WHAT TO PRODUCE:
Beneath this instruction is a listing; print exactly the lines in it starting at the line that contains "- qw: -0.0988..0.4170" and going through the line that contains "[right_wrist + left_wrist".

GIVEN MATERIAL:
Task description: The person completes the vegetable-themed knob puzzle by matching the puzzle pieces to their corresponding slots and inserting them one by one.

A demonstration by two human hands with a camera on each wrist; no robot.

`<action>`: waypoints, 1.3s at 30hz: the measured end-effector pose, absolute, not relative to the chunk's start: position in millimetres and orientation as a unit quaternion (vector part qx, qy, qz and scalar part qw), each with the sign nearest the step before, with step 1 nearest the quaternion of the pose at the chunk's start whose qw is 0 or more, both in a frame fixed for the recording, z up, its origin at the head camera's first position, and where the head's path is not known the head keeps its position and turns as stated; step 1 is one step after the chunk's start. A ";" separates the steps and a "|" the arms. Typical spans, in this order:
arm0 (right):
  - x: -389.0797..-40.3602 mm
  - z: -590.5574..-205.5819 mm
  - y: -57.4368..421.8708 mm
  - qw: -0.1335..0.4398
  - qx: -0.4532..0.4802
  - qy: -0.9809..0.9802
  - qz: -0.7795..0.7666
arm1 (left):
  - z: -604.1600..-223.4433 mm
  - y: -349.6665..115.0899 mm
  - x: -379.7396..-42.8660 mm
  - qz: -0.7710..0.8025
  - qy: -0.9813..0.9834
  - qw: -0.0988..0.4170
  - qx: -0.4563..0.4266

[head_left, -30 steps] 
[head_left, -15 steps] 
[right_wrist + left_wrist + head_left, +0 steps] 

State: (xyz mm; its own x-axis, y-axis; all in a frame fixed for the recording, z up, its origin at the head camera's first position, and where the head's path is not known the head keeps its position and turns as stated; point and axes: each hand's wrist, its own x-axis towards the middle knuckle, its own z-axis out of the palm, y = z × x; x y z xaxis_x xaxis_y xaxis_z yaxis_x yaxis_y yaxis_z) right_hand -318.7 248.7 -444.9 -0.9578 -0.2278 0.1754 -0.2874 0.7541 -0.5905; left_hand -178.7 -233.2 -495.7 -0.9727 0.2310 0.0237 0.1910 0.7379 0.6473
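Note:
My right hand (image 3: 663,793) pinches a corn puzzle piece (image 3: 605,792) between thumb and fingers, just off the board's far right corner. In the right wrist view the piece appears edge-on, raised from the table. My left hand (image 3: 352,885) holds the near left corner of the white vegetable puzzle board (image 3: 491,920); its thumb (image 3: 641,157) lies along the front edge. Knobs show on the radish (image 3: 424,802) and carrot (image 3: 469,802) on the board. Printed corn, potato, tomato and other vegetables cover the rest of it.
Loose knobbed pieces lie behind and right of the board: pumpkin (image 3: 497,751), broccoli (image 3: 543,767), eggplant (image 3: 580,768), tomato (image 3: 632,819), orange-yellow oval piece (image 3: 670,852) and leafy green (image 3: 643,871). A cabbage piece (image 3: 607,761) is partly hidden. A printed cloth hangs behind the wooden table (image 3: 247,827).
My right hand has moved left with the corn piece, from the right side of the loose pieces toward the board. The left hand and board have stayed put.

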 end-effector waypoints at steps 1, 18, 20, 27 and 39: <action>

ANSWER BELOW:
  - qw: -0.0988..0.4170
  - qx: -0.4563..0.4266

[head_left, -30 steps] 
[head_left, -15 steps] 
[right_wrist + left_wrist + head_left, +0 steps] 

The output contains nothing more.